Task = Could every line below be transcribed exactly, with the pictures dropped?

Collected data below:

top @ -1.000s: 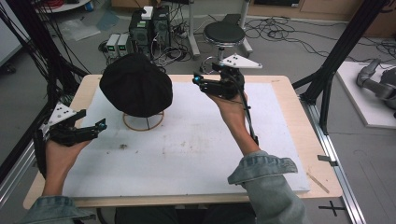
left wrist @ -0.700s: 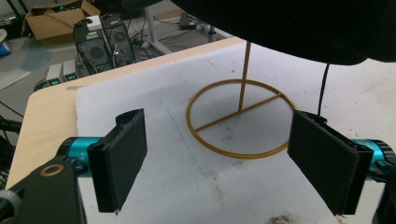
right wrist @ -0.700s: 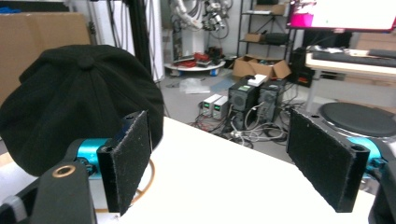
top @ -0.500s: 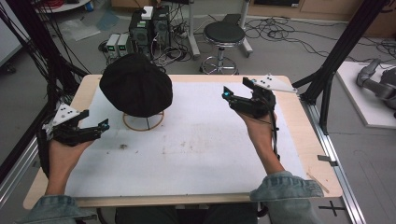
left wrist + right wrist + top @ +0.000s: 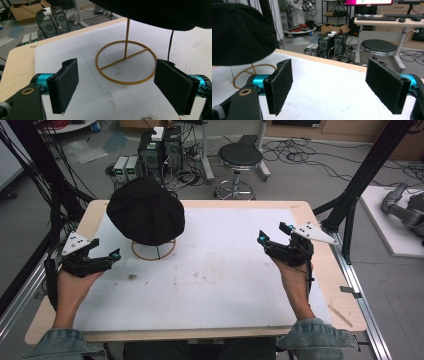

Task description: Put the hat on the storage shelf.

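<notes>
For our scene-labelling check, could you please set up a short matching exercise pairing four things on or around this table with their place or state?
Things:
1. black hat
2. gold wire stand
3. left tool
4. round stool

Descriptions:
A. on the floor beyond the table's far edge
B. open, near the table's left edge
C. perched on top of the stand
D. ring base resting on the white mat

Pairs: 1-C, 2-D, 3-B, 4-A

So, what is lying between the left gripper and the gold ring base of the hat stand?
In the left gripper view, bare white mat lies between the left gripper and the gold ring base.
</notes>
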The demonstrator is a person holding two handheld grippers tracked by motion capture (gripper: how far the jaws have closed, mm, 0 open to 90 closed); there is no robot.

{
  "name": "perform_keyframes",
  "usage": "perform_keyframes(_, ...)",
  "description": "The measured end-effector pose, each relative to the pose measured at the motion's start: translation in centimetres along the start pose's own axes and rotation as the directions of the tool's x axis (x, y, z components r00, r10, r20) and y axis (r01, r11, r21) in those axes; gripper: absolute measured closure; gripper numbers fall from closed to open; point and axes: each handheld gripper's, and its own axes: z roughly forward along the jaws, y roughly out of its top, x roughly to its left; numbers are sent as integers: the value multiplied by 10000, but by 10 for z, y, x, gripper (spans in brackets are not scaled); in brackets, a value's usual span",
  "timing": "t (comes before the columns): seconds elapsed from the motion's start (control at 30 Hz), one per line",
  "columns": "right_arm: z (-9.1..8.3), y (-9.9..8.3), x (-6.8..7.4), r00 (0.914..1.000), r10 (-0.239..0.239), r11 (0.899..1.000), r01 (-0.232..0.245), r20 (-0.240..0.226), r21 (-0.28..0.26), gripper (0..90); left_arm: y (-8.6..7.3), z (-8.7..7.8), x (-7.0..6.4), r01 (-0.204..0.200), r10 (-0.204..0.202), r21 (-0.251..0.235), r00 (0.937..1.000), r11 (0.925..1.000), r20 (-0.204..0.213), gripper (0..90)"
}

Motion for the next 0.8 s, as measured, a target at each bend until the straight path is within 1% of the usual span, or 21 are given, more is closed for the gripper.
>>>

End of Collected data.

Response for this exercise =
top @ -1.000s: 
left wrist @ -0.700s: 
right wrist @ -0.700s: 
top @ -0.500s: 
left wrist + right wrist + top @ +0.000s: 

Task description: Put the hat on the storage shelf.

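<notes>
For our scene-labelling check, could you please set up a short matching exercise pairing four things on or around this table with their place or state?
Things:
1. black hat
2. gold wire stand
3. left tool
4. round stool

Descriptions:
A. on the floor beyond the table's far edge
B. open, near the table's left edge
C. perched on top of the stand
D. ring base resting on the white mat

Pairs: 1-C, 2-D, 3-B, 4-A

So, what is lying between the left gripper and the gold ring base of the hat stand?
In the left gripper view, bare white mat lies between the left gripper and the gold ring base.
</notes>
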The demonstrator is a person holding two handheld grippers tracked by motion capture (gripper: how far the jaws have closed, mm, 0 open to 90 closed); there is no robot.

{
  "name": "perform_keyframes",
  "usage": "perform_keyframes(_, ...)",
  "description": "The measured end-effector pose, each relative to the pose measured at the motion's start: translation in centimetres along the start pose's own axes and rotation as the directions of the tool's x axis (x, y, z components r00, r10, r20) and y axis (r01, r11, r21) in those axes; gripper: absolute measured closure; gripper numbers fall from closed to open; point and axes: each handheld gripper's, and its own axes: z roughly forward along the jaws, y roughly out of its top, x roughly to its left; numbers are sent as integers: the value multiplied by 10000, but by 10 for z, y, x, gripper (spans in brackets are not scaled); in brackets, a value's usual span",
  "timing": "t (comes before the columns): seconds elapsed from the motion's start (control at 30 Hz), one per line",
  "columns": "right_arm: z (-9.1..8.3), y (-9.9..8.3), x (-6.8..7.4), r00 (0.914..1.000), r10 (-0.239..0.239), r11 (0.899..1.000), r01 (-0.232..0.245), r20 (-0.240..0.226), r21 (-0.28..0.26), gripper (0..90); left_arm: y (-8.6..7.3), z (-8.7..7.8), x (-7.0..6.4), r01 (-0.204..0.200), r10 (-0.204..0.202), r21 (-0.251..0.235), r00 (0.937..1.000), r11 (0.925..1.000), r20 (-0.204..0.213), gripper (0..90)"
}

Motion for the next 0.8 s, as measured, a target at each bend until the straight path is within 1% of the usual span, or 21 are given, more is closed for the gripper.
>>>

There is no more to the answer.